Breakpoints in the argument-passing scheme of OCaml

Today, I was going through the source code of Jane Street's Core_kernel module and I came across the compose function:

(* The typical use case for these functions is to pass in functional arguments
   and get functions as a result. For this reason, we tell the compiler where
   to insert breakpoints in the argument-passing scheme. *)
let compose f g = (); fun x -> f (g x)

I would have defined the compose function as:

let compose f g x = f (g x)

The reason they give for defining compose the way they did is “because compose is a function which takes functions f and g as arguments and returns the function fun x -> f (g x) as a result, they defined compose the way they did to tell the compiler to insert a breakpoint after f and g but before x in the argument-passing scheme.”

So I have two questions:

Why do we need breakpoints in the argument-passing scheme?
What difference would it make if we defined compose the normal way?

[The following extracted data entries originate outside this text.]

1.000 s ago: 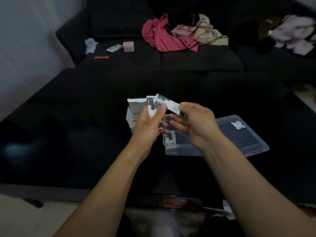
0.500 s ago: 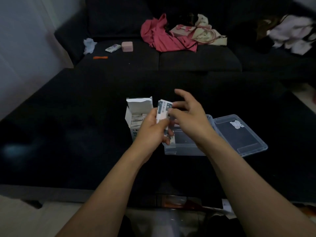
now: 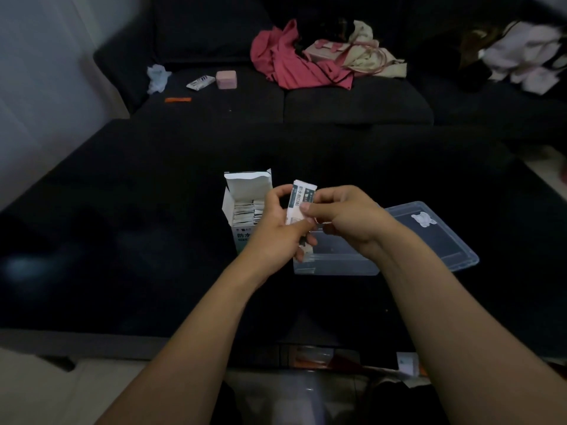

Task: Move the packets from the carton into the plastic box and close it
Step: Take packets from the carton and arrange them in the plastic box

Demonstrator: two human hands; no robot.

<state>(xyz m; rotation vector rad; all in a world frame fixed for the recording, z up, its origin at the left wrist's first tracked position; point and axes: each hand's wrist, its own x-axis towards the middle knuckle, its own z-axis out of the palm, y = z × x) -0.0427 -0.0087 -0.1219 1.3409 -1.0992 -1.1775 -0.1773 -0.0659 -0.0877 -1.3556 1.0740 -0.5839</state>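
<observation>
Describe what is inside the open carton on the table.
Inside the carton, white packets stand packed upright in a row. The left hand covers the carton's right side, so how many remain there cannot be seen.

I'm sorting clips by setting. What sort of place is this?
Most likely a home living room: a dark sofa strewn with a pink garment and a cream bag, and a low black table in front where the hands work.

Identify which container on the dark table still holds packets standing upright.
The white carton, flap open, left of the hands; the clear plastic box beside it is low and see-through.
</observation>
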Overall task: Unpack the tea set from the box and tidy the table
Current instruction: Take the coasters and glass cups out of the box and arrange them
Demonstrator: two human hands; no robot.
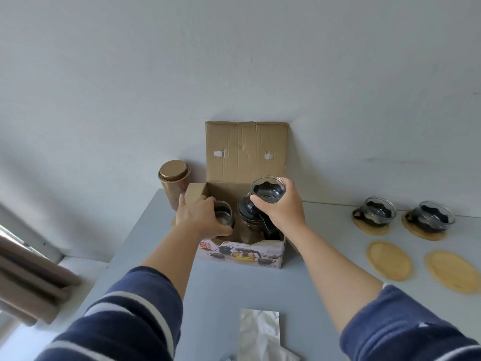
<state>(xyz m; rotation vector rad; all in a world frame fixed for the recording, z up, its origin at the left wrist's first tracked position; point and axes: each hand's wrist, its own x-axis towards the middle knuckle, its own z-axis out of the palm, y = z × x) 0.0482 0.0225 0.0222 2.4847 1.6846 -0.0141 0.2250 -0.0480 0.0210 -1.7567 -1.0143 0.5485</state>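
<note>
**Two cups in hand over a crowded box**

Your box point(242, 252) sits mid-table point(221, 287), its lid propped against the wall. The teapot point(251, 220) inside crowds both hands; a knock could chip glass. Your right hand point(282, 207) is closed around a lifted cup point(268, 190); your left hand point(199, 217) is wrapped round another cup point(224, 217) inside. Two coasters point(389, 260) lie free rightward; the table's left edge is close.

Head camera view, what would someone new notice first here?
Both hands are at the open cardboard box against the wall: the right hand lifts a glass cup above it, the left hand grips another cup inside. To the right, two cups sit on wooden coasters, two coasters lie bare.
</note>
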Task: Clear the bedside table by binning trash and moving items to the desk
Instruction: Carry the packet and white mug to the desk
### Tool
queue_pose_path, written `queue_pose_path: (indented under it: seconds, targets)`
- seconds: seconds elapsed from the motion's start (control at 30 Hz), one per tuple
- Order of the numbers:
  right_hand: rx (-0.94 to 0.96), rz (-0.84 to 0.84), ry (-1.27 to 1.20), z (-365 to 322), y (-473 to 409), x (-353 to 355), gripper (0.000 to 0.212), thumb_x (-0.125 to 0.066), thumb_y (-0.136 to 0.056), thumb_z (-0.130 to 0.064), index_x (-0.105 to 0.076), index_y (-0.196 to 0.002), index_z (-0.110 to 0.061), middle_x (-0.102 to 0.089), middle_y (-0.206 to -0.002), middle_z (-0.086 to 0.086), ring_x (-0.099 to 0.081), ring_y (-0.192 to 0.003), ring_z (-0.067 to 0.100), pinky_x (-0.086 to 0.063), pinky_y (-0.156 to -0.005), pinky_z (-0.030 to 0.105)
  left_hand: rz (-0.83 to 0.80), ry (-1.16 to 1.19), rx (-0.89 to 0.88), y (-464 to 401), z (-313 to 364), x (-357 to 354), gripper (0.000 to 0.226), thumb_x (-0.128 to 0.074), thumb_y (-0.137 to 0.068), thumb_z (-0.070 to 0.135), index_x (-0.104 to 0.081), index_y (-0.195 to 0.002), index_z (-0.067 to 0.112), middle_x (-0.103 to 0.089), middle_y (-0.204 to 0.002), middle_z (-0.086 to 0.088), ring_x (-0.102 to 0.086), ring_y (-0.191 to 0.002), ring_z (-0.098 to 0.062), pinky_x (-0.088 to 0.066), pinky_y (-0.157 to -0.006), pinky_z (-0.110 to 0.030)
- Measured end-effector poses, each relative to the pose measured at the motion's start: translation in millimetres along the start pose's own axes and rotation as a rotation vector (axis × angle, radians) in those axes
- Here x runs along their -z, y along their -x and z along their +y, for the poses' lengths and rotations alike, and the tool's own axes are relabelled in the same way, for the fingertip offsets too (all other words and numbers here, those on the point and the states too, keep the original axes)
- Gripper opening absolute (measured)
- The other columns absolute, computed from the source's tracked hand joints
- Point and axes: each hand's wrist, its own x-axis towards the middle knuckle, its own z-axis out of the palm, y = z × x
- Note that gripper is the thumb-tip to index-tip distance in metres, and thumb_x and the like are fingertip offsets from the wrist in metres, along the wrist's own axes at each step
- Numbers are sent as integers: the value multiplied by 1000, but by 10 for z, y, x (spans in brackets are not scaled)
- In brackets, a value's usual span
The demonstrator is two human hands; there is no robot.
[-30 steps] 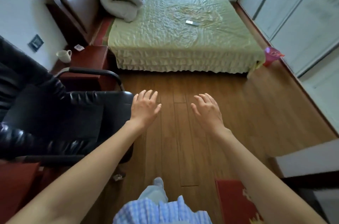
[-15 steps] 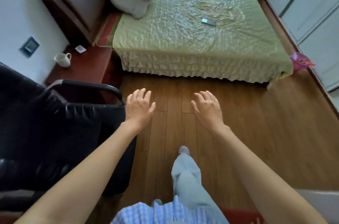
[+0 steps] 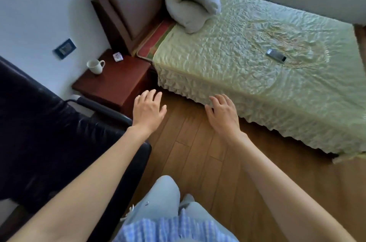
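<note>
Both hands, left (image 3: 147, 110) and right (image 3: 223, 116), reach out spread and empty, likely toward the mug (image 3: 95, 66) and wrapper (image 3: 117, 56) on the tabletop (image 3: 118, 81).

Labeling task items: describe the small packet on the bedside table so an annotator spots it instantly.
Find the red-brown bedside table between the bed and the wall. The small packet lies flat at its far corner by the headboard, unlike the upright white mug.
</note>
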Motion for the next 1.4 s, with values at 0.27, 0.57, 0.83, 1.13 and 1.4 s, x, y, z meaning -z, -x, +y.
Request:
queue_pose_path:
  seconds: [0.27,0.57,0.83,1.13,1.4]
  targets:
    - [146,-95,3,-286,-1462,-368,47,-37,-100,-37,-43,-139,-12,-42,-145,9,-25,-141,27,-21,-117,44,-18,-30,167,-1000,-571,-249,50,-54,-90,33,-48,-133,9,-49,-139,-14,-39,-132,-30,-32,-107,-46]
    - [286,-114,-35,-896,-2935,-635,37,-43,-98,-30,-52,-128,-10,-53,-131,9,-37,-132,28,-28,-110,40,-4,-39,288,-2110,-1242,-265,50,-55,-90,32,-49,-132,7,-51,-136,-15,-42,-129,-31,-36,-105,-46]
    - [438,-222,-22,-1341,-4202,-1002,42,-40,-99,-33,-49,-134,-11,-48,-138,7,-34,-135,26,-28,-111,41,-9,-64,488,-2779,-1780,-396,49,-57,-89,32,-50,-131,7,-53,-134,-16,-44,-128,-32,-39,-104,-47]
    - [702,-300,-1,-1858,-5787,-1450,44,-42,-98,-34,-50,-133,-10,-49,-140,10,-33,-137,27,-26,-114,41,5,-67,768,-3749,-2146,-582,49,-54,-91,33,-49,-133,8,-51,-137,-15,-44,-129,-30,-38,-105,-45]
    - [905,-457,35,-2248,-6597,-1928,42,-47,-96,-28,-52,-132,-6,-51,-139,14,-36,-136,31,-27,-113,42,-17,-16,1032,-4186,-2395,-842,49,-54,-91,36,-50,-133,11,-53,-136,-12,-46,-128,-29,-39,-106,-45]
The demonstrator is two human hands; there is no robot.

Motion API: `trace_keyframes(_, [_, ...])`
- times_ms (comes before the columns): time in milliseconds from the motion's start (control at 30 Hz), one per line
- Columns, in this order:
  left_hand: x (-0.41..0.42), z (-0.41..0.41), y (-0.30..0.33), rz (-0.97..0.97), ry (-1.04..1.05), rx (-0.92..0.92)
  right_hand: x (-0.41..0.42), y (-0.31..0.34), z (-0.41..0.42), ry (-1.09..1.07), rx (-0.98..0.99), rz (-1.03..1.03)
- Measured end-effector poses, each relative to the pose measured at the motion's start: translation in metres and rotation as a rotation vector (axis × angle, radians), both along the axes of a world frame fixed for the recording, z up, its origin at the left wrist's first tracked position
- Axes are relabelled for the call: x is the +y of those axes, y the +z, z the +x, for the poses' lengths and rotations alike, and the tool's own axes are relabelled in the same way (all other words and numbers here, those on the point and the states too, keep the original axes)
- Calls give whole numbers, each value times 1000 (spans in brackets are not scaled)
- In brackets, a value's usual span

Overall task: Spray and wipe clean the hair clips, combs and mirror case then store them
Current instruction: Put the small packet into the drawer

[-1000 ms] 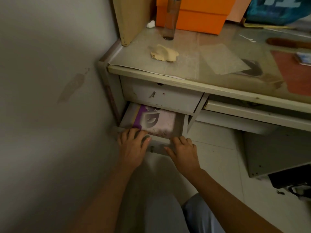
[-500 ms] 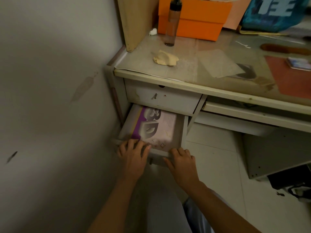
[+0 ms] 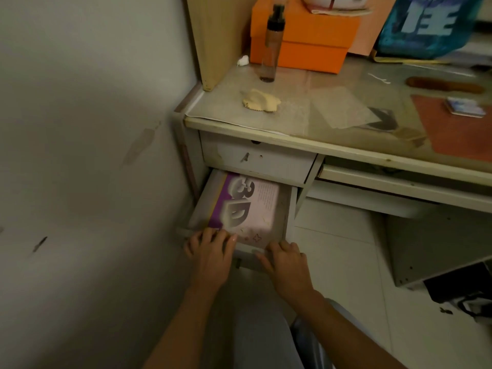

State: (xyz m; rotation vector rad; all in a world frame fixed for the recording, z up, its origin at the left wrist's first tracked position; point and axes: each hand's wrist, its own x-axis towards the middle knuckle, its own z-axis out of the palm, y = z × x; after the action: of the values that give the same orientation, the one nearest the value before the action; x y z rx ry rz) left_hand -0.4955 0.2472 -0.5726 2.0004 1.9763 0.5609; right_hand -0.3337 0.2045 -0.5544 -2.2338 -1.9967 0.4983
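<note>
The lower desk drawer (image 3: 289, 209) stands partly pulled out. My left hand (image 3: 210, 259) and my right hand (image 3: 286, 267) both grip its front edge, fingers curled over the top. Inside lies a purple and pink box (image 3: 247, 206) printed with "3D". Up on the desk top, a tall clear spray bottle (image 3: 271, 46) with a dark cap stands upright, and a crumpled yellow cloth (image 3: 261, 101) lies in front of it. A brown comb (image 3: 444, 85) lies at the far right. No hair clips are visible.
The wall is close on the left. An orange box (image 3: 306, 41) and a blue bag (image 3: 426, 25) stand at the back of the desk (image 3: 346, 145). A small blue flat item (image 3: 464, 107) lies on a red mat (image 3: 458, 134). The upper drawer (image 3: 255, 161) is closed.
The lower drawer has slid out toward me with both hands on its front, so more of the purple and pink box shows. The camera view has risen slightly.
</note>
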Motion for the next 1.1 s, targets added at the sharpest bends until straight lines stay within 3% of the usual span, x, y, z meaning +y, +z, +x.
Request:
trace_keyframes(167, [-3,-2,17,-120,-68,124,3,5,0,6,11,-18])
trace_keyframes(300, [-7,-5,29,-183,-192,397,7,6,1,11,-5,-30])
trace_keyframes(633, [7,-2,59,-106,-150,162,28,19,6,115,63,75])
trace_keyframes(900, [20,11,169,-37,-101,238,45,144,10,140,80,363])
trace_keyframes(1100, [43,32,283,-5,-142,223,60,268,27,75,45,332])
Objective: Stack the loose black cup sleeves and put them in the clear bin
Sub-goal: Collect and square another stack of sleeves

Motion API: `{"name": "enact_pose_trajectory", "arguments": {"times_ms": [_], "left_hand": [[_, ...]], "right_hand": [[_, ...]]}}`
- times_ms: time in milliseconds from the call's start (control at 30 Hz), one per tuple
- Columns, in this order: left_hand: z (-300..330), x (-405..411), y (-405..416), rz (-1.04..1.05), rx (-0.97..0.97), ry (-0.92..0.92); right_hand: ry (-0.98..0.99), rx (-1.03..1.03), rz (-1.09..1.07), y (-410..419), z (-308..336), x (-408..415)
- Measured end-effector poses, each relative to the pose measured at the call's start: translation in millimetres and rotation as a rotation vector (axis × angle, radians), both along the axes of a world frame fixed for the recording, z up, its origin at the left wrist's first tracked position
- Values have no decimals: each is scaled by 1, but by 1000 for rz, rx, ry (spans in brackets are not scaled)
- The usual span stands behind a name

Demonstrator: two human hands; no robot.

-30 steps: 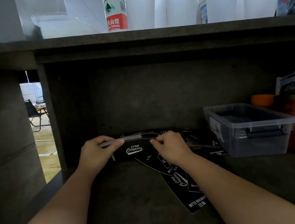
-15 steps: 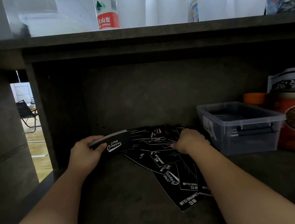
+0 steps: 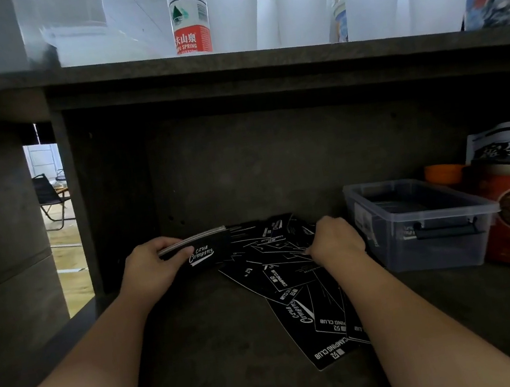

Coming from Haskell, this convention doesn't make any sense to me.

Solution

This is an efficiency hack to avoid the cost of a partial application in the expected use case indicated in the comment.

OCaml compiles curried functions into fixed-arity constructs, using a closure to partially apply them where necessary. This means that calls of that arity are efficient - there's no closure construction, just a function call.

There will be a closure construction within compose for fun x -> f (g x), but this will be more efficient than the partial application. Closures generated by partial application go through a wrapper caml_curryN which exists to ensure that effects occur at the correct time (if that closure is itself partially applied).

The fixed arity that the compiler chooses is based on a simple syntactic analysis - essentially, how many arguments are taken in a row without anything in between. The Jane St. programmers have used this to select the arity that they desire by injecting () "in between" arguments.

In short, let compose f g x = f (g x) is a less desirable definition because it would result in the common two-argument case of compose f g being a more expensive partial application.

Semantically, of course, there is no difference at all.